-- Opening Marker --

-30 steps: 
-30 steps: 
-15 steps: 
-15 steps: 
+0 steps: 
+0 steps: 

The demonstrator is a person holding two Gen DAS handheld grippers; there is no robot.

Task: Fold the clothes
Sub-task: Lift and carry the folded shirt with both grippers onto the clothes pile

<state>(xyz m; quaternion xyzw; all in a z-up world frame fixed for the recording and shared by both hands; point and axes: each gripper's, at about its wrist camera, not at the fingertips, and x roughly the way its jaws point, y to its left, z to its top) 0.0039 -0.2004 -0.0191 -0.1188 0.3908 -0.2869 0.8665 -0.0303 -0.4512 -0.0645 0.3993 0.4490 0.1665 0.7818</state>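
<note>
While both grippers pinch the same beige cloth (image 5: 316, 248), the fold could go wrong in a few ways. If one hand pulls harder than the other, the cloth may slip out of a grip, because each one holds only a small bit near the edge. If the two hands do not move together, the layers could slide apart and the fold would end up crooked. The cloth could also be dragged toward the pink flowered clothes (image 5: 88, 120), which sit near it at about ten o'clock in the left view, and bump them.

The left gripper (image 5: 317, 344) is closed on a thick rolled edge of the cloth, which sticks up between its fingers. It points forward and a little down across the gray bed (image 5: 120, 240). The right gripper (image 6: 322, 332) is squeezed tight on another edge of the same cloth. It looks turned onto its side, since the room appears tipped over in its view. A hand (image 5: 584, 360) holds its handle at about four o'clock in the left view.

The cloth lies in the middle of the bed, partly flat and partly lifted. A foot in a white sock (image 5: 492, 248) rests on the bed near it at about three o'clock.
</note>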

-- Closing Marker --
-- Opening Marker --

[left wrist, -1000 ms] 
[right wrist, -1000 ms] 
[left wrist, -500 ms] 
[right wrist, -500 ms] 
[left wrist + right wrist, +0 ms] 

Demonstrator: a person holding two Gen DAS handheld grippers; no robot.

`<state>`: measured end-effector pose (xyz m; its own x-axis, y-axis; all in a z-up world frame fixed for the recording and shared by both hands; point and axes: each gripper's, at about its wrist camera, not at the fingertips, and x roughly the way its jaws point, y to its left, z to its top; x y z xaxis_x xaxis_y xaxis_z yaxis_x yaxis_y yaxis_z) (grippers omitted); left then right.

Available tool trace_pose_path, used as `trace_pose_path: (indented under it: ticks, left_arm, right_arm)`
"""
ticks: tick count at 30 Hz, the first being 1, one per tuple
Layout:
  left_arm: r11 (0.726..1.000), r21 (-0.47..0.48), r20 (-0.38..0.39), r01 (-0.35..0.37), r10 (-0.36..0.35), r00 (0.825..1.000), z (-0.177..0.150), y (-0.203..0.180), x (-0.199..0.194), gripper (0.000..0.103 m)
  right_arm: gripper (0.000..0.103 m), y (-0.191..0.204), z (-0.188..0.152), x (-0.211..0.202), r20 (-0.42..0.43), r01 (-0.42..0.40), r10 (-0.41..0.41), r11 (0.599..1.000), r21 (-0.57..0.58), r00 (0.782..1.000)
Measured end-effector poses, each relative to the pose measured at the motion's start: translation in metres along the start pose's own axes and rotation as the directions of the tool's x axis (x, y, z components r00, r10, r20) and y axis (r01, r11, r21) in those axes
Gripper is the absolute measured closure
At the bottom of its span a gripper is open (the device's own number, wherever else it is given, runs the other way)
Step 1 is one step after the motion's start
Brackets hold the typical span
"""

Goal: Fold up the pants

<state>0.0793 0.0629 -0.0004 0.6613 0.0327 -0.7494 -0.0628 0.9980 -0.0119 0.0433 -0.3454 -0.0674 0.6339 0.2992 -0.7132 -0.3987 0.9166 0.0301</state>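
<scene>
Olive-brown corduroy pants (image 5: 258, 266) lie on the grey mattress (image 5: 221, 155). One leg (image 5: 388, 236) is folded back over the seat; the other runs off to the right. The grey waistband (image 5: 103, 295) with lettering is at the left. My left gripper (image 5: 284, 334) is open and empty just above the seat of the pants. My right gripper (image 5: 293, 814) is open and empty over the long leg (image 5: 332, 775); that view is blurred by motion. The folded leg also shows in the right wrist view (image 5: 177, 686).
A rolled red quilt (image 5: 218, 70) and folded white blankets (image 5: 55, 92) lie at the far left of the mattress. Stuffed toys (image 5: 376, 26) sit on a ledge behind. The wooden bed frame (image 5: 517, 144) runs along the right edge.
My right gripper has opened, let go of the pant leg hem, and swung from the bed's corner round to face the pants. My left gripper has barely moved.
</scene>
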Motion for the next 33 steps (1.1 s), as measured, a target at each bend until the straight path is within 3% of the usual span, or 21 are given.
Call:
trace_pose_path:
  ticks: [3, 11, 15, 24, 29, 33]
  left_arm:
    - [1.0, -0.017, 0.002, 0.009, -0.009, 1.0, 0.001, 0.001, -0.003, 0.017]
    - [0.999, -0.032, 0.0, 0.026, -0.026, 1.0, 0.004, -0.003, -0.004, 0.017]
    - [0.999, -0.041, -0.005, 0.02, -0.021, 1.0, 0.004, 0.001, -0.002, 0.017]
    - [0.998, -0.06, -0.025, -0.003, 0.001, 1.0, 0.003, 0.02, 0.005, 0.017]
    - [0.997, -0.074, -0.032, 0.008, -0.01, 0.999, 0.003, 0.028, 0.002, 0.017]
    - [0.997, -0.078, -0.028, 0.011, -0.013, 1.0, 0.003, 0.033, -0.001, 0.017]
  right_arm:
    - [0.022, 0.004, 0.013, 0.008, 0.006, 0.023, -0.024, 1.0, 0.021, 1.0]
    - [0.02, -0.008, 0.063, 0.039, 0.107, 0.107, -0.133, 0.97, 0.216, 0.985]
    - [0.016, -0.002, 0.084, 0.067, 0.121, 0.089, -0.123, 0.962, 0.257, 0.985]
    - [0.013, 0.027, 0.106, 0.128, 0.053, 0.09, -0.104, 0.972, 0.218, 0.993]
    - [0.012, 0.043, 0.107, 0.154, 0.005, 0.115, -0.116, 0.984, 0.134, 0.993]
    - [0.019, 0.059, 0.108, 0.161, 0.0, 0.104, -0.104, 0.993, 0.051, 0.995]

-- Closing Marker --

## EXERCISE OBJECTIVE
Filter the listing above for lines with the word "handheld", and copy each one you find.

## RESULT OF THIS EXERCISE
The demonstrator is a person holding two Gen DAS handheld grippers; there is no robot.
Demonstrator: a person holding two Gen DAS handheld grippers; no robot.

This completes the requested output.